**Problem description:**
Return each line of the entries that mentions the word "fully".

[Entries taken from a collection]
__________

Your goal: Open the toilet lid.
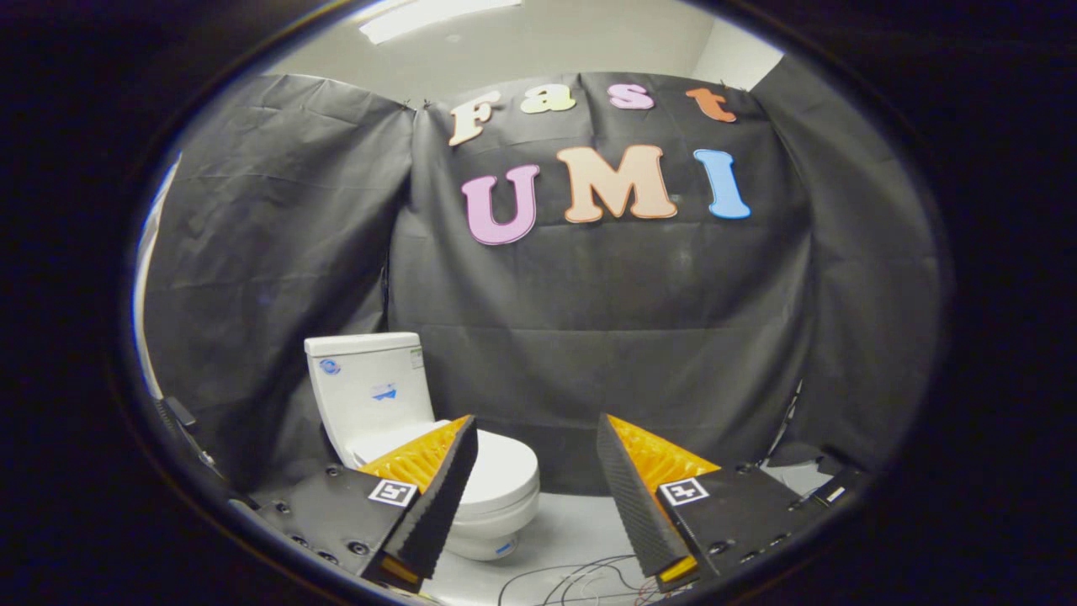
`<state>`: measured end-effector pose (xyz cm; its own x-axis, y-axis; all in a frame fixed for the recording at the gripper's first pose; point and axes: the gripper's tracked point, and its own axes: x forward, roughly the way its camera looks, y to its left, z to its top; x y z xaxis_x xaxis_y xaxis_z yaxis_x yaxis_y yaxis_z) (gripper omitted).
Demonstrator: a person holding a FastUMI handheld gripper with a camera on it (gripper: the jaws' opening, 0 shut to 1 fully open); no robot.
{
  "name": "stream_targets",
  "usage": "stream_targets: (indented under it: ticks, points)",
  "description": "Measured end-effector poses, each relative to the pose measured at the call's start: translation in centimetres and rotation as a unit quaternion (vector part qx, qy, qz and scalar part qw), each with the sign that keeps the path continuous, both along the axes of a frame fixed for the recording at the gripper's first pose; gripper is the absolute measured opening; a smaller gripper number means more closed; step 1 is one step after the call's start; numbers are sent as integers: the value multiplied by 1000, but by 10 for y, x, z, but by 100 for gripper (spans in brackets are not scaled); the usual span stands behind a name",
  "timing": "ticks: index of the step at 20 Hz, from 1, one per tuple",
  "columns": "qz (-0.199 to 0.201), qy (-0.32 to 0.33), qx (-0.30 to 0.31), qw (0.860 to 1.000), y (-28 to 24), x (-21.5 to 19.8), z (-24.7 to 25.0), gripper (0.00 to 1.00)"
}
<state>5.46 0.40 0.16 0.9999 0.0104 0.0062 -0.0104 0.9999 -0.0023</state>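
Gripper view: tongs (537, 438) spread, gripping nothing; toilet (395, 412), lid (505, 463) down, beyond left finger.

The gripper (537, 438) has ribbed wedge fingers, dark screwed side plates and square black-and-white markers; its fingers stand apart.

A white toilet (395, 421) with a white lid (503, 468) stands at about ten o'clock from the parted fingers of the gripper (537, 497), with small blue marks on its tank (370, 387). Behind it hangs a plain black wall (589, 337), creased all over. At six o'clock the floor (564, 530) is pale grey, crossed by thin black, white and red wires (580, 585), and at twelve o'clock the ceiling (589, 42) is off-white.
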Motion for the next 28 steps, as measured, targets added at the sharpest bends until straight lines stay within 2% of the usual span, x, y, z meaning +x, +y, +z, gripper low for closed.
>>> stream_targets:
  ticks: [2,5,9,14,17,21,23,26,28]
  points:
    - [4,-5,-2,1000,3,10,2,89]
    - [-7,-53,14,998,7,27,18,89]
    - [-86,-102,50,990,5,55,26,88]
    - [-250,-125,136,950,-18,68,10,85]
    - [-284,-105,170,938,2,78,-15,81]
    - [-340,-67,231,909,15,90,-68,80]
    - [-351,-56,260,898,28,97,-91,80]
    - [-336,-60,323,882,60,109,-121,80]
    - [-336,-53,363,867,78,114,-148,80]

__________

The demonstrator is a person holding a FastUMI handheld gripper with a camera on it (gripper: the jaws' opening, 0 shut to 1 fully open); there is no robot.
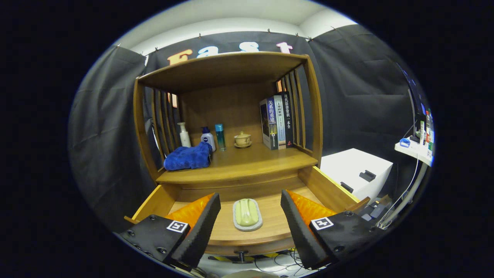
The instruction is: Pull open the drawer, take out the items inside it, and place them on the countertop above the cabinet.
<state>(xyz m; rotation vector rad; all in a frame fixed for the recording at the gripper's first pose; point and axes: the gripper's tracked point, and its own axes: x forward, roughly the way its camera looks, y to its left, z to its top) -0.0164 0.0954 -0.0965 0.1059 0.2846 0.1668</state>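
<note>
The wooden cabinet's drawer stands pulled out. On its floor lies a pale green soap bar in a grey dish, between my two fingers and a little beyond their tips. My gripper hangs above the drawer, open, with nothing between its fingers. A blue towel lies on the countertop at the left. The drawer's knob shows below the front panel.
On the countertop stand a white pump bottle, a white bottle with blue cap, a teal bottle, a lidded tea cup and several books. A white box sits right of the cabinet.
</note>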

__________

**Answer below:**
Demonstrator: a person holding a FastUMI handheld gripper with a camera on it (gripper: the jaws' opening, 0 shut to 1 fully open); no robot.
The demonstrator is a person holding a FastUMI handheld gripper with a camera on it (gripper: the jaws' opening, 0 shut to 1 fully open); there is no robot.

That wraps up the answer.